YOUR ASSIGNMENT: Only text belongs in your copy of the listing below; reproduce it exactly and leave out the pictures.

DATA SECTION:
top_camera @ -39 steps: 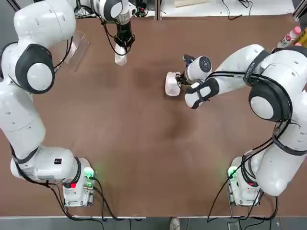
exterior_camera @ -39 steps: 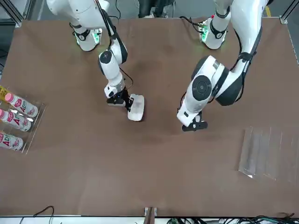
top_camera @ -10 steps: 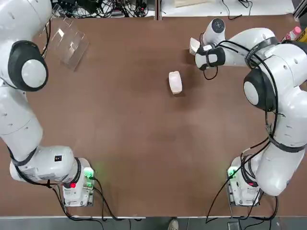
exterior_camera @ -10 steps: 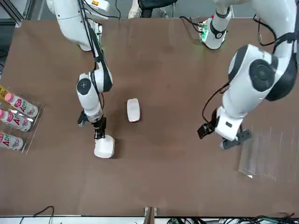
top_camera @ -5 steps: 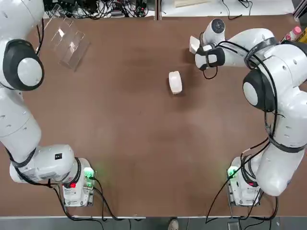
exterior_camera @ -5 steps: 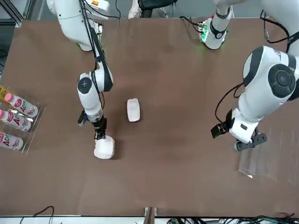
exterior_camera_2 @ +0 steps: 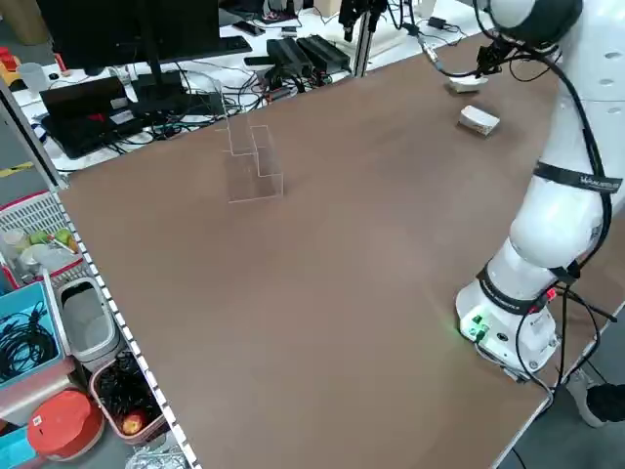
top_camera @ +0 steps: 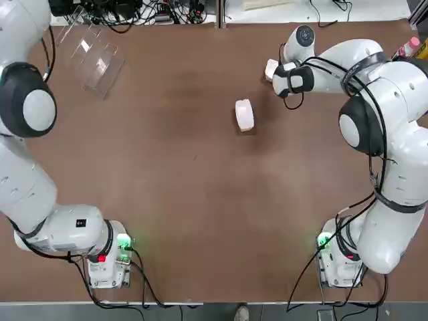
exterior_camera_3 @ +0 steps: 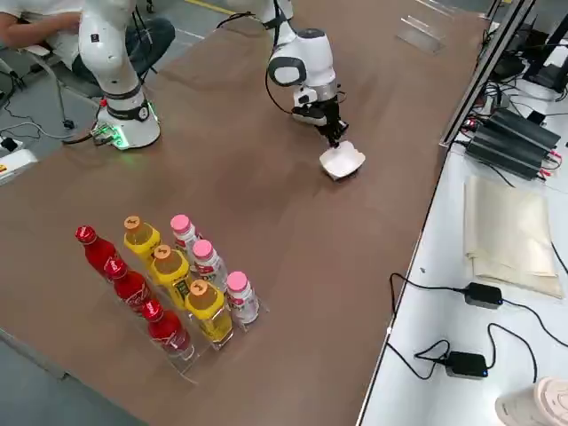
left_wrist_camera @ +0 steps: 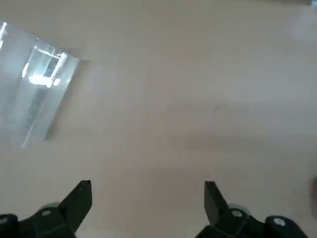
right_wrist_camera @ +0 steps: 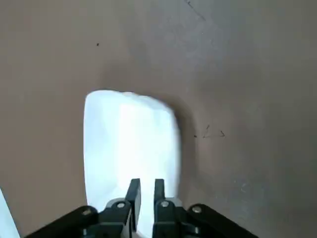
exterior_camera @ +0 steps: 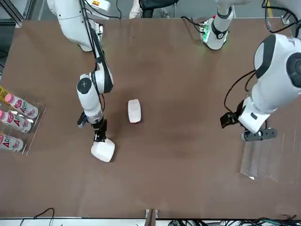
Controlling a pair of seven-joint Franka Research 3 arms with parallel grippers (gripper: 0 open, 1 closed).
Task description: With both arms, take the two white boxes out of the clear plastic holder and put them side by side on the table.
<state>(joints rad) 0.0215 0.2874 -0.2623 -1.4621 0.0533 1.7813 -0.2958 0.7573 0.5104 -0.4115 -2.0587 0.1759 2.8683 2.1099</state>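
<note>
While the clear plastic holder (top_camera: 93,57) sits empty in the upper left of the top view, both white boxes are already out on the table (top_camera: 187,200). One box (top_camera: 245,114) lies flat and alone near the upper middle of that view. The second box (exterior_camera: 103,150) is at the tip of the right gripper (exterior_camera: 99,134), in the lower left of the front view and at the upper right of the top view, well apart from the first. In the right wrist view the right gripper's fingers (right_wrist_camera: 132,193) stand only a narrow slit apart over the near edge of that box; it looks as if they are just letting go, though I cannot tell whether they still pinch it. The box seems slightly tilted, probably because it is being set down by one edge. The left gripper (left_wrist_camera: 146,198) hangs wide open and holds nothing, above bare table near the holder, at the right of the front view. The boxes do not yet lie side by side.
</note>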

SOLUTION:
top_camera @ -39 steps: 
exterior_camera @ -39 steps: 
top_camera @ -10 steps: 
exterior_camera @ -10 steps: 
top_camera @ -5 steps: 
exterior_camera @ -5 steps: 
exterior_camera_2 @ +0 steps: 
top_camera @ +0 steps: 
exterior_camera_3 @ +0 steps: 
left_wrist_camera @ +0 steps: 
right_wrist_camera @ +0 steps: 
exterior_camera @ +0 steps: 
Controlling a pair of seven-joint Franka Research 3 arms with parallel grippers (gripper: 0 open, 1 closed).
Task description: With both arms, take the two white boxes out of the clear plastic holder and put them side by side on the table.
<state>(joints rad) 0.0215 0.2874 -0.2623 -1.4621 0.0533 1.7813 -0.2958 0.7573 0.5104 -0.4115 -2.0587 0.1759 2.8683 2.1099</state>
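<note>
While the clear plastic holder (top_camera: 93,57) sits empty in the upper left of the top view, both white boxes are already out on the table (top_camera: 187,200). One box (top_camera: 245,114) lies flat and alone near the upper middle of that view. The second box (exterior_camera: 103,150) is at the tip of the right gripper (exterior_camera: 99,134), in the lower left of the front view and at the upper right of the top view, well apart from the first. In the right wrist view the right gripper's fingers (right_wrist_camera: 132,193) stand only a narrow slit apart over the near edge of that box; it looks as if they are just letting go, though I cannot tell whether they still pinch it. The box seems slightly tilted, probably because it is being set down by one edge. The left gripper (left_wrist_camera: 146,198) hangs wide open and holds nothing, above bare table near the holder, at the right of the front view. The boxes do not yet lie side by side.
</note>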

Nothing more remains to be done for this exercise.